Recordo, com nostalgia, os tempos há 41 anos onde era clara e intuitiva a separação entre os partidários da liberdade e da democracia e os que queriam uma solução autoritária de esquerda, inspirada em Cuba e na União Soviética. Recordo, com simpatia, os homens e mulheres da minha geração que nos dias anteriores ao 25 de Novembro (e no próprio dia) estiveram dispostos, de forma organizada, a vender caro o seu amor à liberdade. Com as armas e os pequenos meios que dispunham.
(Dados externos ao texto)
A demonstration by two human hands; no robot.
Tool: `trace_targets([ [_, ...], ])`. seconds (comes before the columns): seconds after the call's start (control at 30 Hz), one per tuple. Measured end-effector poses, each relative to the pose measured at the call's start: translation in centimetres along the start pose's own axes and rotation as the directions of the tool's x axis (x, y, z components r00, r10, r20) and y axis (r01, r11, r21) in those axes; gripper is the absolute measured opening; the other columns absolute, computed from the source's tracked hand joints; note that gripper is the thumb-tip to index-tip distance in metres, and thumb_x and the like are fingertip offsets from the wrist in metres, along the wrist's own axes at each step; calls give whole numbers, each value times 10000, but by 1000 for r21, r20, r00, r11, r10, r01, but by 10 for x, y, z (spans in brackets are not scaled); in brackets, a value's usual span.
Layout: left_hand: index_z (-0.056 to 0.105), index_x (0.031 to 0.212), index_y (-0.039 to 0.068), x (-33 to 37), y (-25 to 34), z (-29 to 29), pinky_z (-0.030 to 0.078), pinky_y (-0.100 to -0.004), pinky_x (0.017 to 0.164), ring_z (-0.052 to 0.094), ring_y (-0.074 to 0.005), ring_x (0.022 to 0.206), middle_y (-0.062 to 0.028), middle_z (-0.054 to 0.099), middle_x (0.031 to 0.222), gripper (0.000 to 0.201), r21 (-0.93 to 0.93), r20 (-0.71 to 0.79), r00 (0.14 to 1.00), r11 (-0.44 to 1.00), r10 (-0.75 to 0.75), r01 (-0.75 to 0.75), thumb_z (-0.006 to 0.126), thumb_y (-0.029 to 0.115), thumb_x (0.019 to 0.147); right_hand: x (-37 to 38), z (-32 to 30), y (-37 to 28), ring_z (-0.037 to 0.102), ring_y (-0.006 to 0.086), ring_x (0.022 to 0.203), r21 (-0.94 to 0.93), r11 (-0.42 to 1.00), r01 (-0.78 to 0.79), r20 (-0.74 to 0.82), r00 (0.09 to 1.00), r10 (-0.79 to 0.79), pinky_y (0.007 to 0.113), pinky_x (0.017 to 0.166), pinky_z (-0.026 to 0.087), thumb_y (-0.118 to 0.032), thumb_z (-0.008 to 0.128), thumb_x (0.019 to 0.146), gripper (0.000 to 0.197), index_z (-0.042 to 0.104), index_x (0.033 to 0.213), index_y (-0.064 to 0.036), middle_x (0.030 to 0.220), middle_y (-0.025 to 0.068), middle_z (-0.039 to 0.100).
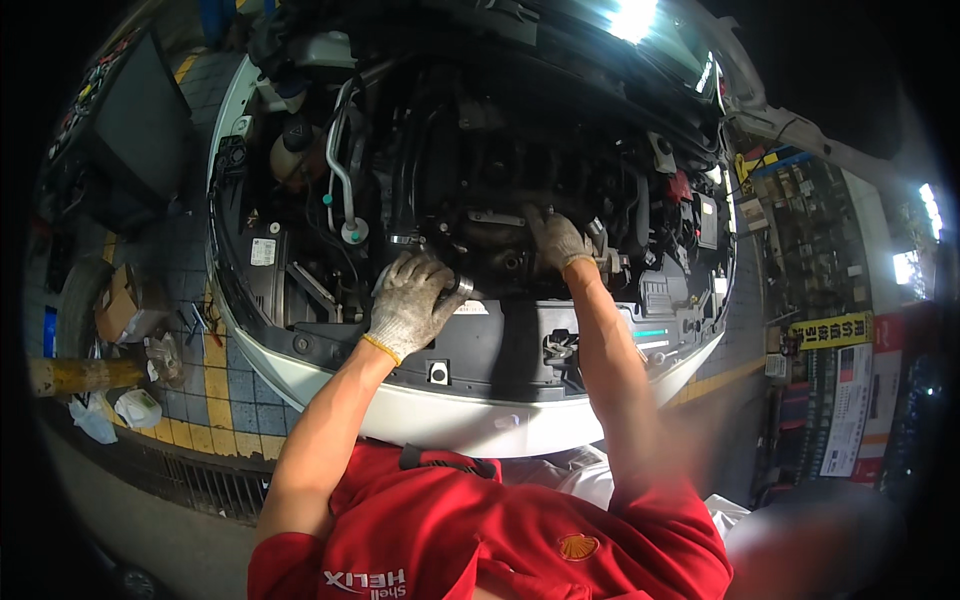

Recordo os militares do Grupo dos 9 que souberam sentir o momento grave do país e desalojar os militares golpistas (e os seus aliados da extrema-esquerda) das suas posições levando-os à rendição. Devemo-lo a Costa Gomes, a Ramalho Eanes e a mais alguns bravos. Cunhal recuou nos seu apoio aos golpistas não porque o desejasse, mas porque Moscovo o dissuadiu de avançar. Foi um pragmático, como a história mostraria noutras ocasiões. Tudo teria sido diferente se o Grupo dos 9 não tem tomado o poder dos alucinados do PREC e da extrema-esquerda. É importante recordá-lo hoje para que não se repita. A história prega-nos sempre a partida de fazer reaparecer os mesmos fantasmas, quando menos se espera, confiando no esquecimento e na ignorância dos homens.